## TASK GOAL:
Repeat exactly the lines of the entries below from the one with "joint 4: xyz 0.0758" through the one with "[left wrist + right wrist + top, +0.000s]", both ends included, and nothing else.

## RECORDS TO USE:
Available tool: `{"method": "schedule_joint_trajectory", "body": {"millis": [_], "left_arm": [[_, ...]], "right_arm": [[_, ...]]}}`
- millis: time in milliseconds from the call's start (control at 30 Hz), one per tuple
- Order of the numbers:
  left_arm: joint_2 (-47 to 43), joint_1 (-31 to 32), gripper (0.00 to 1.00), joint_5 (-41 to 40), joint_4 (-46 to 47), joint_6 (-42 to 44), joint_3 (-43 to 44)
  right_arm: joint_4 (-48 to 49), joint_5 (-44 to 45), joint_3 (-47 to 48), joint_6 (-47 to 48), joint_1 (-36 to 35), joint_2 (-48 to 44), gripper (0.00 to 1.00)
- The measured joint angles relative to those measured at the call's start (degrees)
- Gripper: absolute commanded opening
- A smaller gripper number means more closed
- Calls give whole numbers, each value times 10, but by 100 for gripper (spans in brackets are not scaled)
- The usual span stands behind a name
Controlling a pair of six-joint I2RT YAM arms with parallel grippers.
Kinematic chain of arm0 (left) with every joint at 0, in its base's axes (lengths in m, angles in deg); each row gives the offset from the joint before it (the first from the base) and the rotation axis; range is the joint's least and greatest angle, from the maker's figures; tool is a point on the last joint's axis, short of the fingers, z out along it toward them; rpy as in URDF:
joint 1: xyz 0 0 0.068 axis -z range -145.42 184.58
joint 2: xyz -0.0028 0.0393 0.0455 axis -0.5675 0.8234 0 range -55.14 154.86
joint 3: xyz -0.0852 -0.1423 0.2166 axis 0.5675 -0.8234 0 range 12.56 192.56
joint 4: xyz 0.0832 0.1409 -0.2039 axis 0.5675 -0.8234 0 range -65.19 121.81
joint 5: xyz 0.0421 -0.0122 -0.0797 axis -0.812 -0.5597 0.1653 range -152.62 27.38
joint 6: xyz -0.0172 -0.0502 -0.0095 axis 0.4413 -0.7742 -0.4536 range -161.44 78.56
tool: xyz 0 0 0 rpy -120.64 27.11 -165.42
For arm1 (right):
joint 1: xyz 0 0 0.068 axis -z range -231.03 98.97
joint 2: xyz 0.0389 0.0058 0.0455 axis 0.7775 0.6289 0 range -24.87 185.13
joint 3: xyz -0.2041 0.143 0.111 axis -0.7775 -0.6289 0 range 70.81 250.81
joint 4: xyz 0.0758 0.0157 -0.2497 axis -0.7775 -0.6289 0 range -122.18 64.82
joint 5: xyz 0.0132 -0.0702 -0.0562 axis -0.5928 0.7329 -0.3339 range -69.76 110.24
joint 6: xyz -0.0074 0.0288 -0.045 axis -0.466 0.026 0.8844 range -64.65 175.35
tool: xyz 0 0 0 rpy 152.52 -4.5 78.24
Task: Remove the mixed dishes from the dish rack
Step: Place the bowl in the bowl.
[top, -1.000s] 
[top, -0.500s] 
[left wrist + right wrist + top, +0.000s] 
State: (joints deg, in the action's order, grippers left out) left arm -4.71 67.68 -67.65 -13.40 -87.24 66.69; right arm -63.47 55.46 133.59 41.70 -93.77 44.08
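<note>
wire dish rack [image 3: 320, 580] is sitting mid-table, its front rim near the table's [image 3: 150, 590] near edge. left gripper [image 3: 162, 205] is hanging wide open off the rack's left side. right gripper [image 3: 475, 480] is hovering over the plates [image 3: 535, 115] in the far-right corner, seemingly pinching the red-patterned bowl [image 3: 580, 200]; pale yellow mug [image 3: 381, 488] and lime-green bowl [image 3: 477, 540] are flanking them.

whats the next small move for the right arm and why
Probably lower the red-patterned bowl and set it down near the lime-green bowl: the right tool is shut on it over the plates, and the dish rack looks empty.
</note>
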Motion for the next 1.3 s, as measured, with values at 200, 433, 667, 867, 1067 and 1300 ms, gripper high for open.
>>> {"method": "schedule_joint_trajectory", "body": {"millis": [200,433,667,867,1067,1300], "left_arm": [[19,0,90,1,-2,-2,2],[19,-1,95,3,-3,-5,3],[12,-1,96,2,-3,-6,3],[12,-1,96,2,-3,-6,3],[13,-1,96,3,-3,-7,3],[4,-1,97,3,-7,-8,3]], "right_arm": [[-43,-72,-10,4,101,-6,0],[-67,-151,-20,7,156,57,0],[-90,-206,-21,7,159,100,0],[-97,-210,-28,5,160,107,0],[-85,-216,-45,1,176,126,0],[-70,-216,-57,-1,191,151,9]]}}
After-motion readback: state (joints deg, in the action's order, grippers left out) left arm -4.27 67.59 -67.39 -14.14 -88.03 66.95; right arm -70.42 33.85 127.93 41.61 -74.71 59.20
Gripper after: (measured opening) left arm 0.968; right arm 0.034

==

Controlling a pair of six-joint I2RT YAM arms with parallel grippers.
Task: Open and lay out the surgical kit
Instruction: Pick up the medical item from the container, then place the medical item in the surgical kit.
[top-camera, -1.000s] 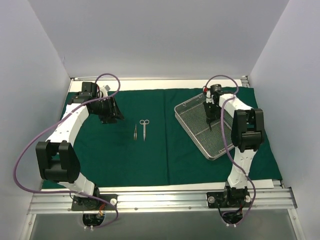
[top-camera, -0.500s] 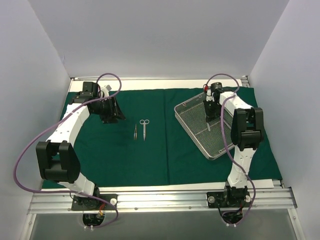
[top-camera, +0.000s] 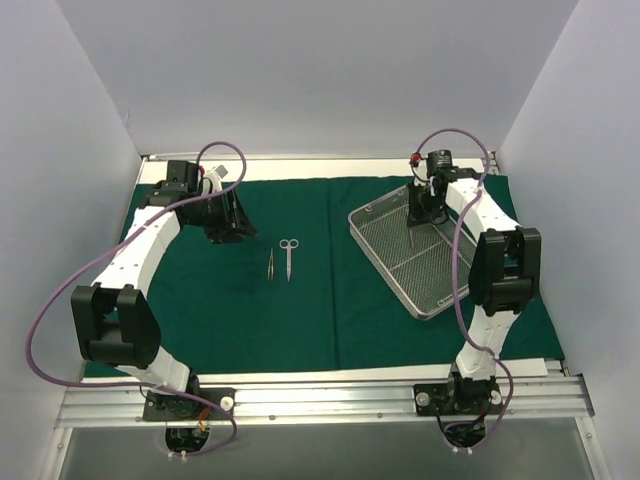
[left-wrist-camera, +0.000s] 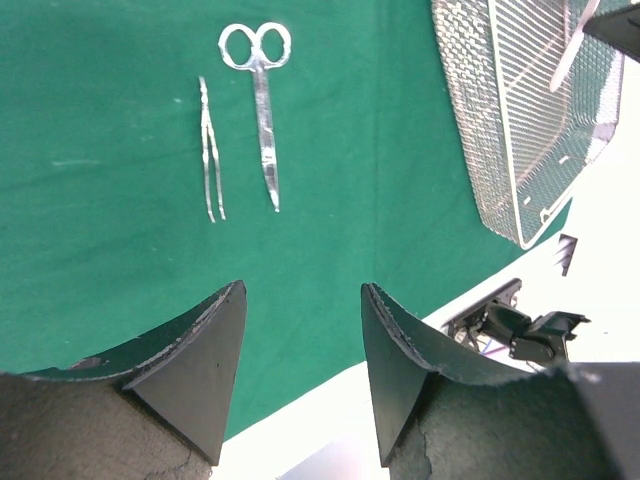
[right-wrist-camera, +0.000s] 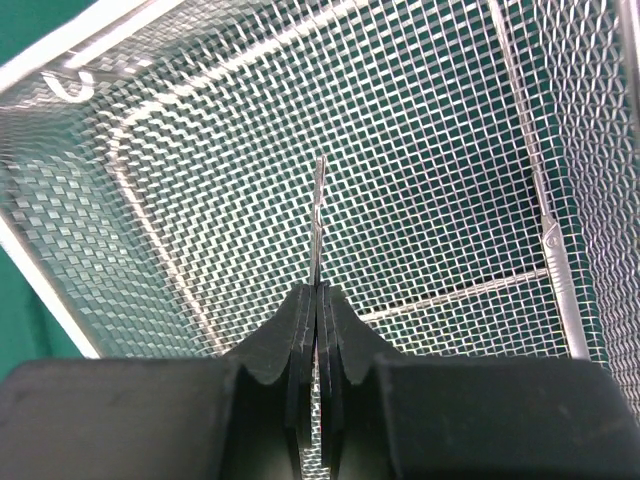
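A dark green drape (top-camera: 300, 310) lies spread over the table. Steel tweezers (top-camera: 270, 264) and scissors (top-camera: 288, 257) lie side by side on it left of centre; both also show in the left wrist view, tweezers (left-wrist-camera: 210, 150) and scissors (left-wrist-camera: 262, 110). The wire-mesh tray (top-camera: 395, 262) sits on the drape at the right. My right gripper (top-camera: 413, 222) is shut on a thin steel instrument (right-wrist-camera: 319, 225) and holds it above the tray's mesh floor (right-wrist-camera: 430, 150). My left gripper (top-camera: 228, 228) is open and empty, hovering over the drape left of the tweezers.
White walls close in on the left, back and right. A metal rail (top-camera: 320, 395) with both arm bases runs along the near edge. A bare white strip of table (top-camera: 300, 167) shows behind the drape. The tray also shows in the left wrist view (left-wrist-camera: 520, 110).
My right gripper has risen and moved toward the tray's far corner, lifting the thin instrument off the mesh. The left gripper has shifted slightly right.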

## ANSWER TO THE PROBLEM:
joint 4: xyz 0.0758 0.0157 -0.2497 axis -0.7775 -0.6289 0 range -122.18 64.82
joint 5: xyz 0.0132 -0.0702 -0.0562 axis -0.5928 0.7329 -0.3339 range -69.76 110.24
joint 6: xyz -0.0074 0.0288 -0.045 axis -0.466 0.026 0.8844 range -64.65 175.35
tool: xyz 0 0 0 rpy 152.52 -4.5 78.24
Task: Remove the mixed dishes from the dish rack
Step: Place the bowl in the bowl.
[top, -1.000s] 
[top, -0.500s] 
[left wrist + right wrist + top, +0.000s] 

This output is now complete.